In reading Beth Ricanati’s Braided: A Journey of a Thousand Challahs, one feels as if one is drinking from a spiritual fountain that allows a new wave of life to surge within them. This book offers both a recipe and a path to personal growth and healing. Packed with insight and wisdom, it is one of those rare books that every woman should read.
— Reader's Favorite, 5-star review
Ricanati’s memoir with recipes is a well-written investigation into her maturation as a doctor, her growth as a wife and mother, and the increasing wisdom she gained while pondering Jewish rites and rituals.
— Booklist, starred review
I knead for my needs,’ the author insists—and readers are likely to join her.
— Kirkus reviews
I smiled while reading this book—I couldn’t help it. It is not about making challah healthy, it’s about challah making as healthful. Buy this book for any friend. They’ll get it; they’ll smile, and they’ll learn why you honored them with it.
— Mike Roizen MD 4 Time #1 NY Times Bestseller, RealAge.com founder
This is the perfect prescription for a happy life. Slow down, be present and bake challah. Beth Ricanati has taken the mindfulness movement to kitchens everywhere. This book inspires readers to practice being fully present with yourself and your friends and family during the most nurturing of times. Through the ancient practice of baking challah, Beth Ricanati encourages all of us to rise up and join the challah movement .

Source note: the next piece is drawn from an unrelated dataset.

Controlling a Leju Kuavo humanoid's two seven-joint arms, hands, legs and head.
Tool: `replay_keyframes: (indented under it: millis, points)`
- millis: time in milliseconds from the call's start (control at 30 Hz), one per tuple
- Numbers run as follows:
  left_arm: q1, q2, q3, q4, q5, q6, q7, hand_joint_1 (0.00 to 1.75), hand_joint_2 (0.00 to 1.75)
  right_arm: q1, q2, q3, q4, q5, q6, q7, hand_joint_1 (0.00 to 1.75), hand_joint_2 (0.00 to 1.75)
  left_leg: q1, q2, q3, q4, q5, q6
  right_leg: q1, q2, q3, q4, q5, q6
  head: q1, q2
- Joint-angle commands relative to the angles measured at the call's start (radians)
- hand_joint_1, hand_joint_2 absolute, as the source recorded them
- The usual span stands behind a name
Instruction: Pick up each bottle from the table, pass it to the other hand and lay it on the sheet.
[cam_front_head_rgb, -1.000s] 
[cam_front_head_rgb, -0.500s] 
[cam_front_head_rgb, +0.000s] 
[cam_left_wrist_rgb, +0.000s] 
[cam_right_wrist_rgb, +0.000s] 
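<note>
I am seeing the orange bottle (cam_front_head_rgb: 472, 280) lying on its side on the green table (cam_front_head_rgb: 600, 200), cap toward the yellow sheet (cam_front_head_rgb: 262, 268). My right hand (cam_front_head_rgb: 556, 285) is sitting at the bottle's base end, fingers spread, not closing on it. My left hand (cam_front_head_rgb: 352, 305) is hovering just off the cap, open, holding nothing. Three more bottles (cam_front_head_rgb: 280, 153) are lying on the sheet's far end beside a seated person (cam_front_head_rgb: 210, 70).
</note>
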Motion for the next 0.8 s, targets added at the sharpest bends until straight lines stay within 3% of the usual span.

— Suze Yalof Schwartz CEO/Founder of Unplug Meditation
Beth Ricanati has written a unique book: part recipe, part health, with a whole lot of soul. Reading her book is like making a new friend— you feel transported to her California kitchen, sharing her life’s journey and prescription for being present with one hand, while kneading challah dough with the other. A yummy, cozy and inspiring read.
— Lori Palatnik, author, media personality and Founding Director of The Jewish Women’s Renaissance Project
Beth’s book is like having coffee with a girlfriend: honest, interesting, and thoughtful. Part memoir, part cookbook, part health guide - but more than all of these, Braided: A Journey of a Thousand Challahs will inspire you to dig deep, think about life, and make challah, maybe even at the same time.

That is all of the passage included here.